---- Given information

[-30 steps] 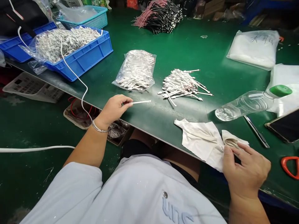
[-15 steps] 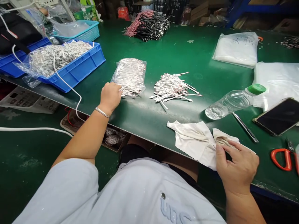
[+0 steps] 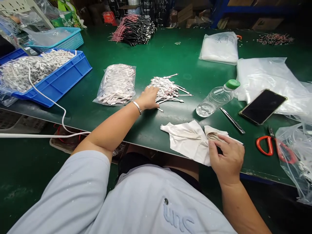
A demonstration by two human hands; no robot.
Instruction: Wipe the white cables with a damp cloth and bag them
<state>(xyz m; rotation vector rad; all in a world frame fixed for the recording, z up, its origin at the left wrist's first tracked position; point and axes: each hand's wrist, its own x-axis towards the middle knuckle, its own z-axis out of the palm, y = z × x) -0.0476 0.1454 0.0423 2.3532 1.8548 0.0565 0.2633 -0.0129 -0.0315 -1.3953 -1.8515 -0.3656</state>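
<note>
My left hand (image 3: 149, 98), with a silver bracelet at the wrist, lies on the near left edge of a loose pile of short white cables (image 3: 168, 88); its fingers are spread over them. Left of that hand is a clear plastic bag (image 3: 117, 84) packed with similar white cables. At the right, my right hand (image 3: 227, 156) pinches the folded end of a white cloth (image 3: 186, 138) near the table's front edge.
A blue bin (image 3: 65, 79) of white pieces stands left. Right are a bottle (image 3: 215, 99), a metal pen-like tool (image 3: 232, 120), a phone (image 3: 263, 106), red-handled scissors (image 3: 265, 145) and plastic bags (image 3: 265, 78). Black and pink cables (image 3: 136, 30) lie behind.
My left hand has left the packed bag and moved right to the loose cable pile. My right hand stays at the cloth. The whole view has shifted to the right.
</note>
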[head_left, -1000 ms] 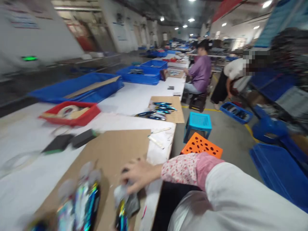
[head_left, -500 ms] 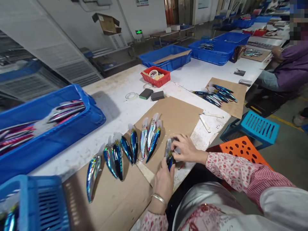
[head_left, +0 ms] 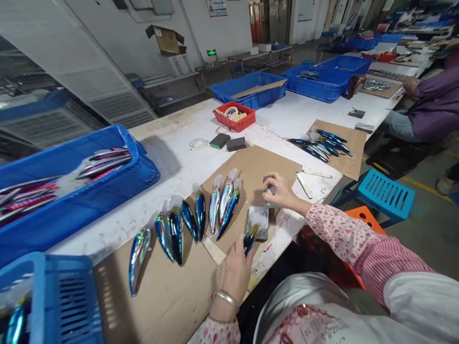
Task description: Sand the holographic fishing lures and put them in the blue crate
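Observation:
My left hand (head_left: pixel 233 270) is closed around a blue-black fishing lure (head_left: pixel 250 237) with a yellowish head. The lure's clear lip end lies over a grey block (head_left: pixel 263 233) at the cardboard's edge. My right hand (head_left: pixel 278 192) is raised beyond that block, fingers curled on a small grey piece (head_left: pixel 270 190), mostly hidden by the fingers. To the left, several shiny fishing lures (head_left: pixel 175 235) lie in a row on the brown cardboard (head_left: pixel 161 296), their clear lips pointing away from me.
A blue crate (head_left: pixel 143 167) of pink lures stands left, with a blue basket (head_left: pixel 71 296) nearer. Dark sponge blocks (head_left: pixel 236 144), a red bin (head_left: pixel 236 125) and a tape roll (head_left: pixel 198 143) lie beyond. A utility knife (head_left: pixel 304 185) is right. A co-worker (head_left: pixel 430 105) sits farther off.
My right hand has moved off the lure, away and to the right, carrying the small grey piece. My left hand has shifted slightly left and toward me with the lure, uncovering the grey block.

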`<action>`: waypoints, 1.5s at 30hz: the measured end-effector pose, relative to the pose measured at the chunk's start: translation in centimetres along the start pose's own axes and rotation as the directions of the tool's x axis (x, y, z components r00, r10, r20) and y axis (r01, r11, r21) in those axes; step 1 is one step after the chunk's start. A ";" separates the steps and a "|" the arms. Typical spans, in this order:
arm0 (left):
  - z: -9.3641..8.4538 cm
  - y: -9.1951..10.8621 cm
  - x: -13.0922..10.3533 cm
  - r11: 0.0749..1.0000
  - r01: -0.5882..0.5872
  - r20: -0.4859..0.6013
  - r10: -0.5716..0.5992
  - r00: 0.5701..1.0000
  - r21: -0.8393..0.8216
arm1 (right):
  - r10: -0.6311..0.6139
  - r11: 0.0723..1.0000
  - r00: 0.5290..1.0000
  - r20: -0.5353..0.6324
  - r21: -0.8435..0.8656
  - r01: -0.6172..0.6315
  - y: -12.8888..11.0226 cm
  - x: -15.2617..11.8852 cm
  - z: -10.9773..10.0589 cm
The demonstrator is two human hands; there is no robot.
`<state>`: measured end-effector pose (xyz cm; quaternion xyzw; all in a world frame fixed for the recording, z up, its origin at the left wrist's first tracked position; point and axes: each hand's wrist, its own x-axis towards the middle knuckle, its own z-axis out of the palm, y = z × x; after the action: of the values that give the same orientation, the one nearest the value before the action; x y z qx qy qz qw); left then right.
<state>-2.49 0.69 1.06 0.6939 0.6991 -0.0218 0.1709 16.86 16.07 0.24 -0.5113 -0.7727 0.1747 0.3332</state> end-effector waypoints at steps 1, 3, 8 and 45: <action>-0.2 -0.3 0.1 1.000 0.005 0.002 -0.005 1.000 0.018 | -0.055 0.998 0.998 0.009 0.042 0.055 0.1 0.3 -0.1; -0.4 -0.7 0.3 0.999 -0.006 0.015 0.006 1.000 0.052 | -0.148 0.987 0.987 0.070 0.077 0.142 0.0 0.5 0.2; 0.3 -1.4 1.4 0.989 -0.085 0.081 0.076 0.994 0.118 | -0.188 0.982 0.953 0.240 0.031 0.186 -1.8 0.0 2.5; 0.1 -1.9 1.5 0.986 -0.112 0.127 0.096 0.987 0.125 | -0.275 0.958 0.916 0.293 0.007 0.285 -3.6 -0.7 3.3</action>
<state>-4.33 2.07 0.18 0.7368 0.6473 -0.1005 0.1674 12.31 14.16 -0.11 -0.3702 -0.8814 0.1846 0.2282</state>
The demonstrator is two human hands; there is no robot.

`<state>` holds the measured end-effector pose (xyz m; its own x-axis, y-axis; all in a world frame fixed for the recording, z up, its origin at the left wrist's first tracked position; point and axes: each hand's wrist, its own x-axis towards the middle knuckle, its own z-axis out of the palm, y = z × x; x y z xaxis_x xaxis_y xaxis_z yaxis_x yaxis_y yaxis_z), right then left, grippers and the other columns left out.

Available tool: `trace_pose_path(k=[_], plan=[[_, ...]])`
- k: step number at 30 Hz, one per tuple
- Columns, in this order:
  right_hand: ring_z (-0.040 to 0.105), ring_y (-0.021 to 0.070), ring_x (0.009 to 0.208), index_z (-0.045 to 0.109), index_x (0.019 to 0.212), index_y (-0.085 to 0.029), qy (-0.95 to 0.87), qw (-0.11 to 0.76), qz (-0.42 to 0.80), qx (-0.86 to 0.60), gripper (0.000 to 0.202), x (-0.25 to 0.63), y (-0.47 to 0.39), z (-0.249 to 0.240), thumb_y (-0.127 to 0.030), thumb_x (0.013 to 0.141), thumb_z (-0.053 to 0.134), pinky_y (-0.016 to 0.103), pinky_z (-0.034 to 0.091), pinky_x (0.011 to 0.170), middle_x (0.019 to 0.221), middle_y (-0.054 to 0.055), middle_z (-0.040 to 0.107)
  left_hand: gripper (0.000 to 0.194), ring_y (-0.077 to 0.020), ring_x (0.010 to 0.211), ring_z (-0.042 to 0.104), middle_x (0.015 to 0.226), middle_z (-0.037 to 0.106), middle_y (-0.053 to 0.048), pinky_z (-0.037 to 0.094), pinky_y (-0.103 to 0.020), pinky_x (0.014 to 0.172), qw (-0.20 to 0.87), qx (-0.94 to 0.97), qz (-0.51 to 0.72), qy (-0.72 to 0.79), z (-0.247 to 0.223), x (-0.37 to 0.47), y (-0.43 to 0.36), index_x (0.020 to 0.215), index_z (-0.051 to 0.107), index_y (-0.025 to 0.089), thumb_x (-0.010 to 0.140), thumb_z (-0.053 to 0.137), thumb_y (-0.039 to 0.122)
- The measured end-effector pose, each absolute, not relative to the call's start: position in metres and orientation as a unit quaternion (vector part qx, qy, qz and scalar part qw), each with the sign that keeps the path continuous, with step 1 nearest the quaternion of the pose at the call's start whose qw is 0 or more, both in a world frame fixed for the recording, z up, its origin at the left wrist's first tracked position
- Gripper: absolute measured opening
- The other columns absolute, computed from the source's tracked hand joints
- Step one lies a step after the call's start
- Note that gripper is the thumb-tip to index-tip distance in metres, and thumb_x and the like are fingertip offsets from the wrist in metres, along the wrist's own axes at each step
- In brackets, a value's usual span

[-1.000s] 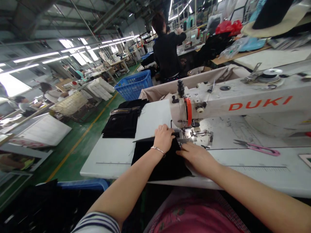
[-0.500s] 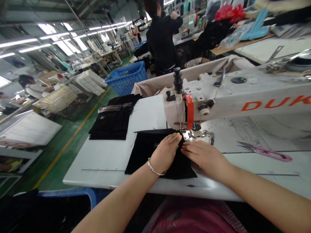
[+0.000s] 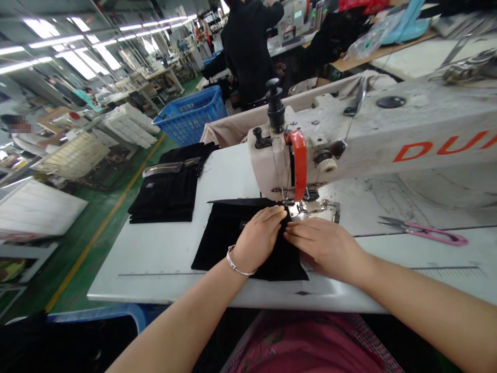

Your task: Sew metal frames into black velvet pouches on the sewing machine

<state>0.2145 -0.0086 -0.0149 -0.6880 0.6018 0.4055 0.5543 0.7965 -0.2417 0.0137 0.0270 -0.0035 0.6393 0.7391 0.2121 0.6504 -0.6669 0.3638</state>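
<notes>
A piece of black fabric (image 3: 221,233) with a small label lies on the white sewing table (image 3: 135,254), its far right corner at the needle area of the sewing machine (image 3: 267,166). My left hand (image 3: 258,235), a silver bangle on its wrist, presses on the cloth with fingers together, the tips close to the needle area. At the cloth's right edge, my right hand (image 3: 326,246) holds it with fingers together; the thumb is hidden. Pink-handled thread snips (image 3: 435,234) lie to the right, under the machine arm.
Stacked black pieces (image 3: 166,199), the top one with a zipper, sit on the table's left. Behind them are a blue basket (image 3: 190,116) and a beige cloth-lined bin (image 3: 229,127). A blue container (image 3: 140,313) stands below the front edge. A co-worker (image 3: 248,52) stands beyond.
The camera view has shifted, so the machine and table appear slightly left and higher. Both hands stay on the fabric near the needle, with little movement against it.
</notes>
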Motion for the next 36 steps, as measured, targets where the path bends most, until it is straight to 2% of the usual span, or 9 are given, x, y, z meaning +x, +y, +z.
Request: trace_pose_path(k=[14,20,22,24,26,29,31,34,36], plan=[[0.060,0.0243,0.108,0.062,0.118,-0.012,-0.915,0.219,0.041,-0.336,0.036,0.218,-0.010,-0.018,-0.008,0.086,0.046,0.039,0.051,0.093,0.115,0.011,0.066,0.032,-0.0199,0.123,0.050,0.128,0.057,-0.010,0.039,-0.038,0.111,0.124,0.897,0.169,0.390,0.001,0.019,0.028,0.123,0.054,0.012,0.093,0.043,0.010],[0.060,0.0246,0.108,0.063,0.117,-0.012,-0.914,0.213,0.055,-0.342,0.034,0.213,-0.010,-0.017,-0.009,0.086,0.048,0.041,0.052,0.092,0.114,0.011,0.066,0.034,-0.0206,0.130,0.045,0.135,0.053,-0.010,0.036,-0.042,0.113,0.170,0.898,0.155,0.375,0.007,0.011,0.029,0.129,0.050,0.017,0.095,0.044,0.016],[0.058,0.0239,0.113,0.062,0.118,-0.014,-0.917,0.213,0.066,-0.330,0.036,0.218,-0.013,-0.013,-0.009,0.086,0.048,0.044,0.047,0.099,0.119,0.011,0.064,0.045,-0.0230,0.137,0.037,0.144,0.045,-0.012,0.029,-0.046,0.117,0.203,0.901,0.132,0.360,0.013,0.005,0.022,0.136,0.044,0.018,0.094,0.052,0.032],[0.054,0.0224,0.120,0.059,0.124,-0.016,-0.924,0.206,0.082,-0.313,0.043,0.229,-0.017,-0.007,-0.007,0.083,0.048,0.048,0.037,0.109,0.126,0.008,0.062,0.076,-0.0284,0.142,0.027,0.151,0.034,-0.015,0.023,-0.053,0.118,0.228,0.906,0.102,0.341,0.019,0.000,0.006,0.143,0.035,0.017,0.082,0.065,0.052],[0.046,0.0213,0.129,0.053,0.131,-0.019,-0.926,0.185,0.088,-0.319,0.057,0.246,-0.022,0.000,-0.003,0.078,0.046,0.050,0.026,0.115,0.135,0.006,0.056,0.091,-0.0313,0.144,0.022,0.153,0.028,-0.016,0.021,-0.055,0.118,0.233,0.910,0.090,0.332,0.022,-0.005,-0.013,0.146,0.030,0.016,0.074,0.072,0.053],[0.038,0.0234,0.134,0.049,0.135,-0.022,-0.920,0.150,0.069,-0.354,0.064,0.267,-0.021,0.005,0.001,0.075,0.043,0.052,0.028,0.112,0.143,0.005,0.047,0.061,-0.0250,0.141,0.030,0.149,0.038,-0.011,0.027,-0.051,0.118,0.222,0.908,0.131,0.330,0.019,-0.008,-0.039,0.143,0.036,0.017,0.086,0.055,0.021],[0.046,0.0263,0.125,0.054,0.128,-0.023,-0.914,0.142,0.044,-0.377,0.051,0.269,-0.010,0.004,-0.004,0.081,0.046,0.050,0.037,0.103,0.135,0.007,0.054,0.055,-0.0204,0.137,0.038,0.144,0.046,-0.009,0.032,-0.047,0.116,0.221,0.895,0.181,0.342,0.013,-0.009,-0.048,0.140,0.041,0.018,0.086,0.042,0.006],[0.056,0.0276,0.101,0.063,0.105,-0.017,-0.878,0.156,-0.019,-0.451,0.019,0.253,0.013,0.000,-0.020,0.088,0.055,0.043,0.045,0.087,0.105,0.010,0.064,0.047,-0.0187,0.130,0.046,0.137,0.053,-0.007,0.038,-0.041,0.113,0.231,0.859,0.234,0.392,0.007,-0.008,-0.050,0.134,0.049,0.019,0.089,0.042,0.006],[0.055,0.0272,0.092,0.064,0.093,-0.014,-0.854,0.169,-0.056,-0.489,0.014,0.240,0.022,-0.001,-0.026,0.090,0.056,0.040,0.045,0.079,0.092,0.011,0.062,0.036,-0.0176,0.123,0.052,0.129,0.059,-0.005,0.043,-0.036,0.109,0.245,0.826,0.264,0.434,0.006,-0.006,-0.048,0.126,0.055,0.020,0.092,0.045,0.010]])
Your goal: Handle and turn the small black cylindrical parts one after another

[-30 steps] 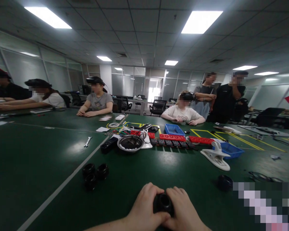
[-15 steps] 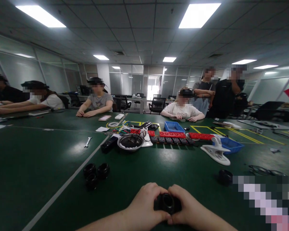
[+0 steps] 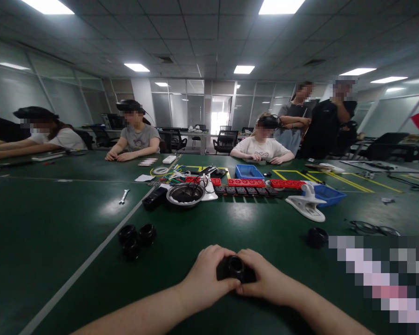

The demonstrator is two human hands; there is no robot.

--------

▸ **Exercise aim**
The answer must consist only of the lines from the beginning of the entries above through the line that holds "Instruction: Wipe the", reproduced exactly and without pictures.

▸ **Result**
[-30 steps] 
[-15 steps] 
[+0 steps] 
A demonstration by two human hands; no robot.
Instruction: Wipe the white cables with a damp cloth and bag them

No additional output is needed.